* [Goal of the exercise]: The data needs to be returned in full, exactly as it reads.

* [Data]:
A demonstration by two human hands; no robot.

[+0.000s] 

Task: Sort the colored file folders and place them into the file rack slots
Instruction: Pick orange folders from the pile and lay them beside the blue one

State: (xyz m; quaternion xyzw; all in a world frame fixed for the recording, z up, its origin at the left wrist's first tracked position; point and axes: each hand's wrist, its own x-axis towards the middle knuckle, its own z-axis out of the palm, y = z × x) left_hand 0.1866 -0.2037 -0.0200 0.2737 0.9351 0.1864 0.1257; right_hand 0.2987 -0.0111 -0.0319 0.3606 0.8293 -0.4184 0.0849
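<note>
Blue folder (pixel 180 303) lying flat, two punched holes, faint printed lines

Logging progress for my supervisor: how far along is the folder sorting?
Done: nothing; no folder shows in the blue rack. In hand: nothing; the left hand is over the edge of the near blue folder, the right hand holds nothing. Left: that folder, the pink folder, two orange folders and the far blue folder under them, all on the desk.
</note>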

* [Written response]:
A demonstration by two human hands; no robot.

[+0.000s] 

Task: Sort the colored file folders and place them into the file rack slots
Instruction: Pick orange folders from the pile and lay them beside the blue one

State: (xyz m; quaternion xyzw; all in a world frame fixed for the recording, z up, its origin at the left wrist's first tracked position; point and axes: each hand's wrist, its own x-axis towards the middle knuckle, its own z-axis out of the palm, y = z × x) left_hand 0.1866 -0.2037 -0.0200 0.2737 0.9351 0.1864 0.1257; right_hand 0.2987 -0.0111 -0.0319 0.3606 0.8293 -0.4184 0.0849
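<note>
Blue folder (pixel 180 303) lying flat, two punched holes, faint printed lines

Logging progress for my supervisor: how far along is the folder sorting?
Done: nothing; no folder shows in the blue rack. In hand: nothing; the left hand is over the edge of the near blue folder, the right hand holds nothing. Left: that folder, the pink folder, two orange folders and the far blue folder under them, all on the desk.
</note>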

The output requires nothing else.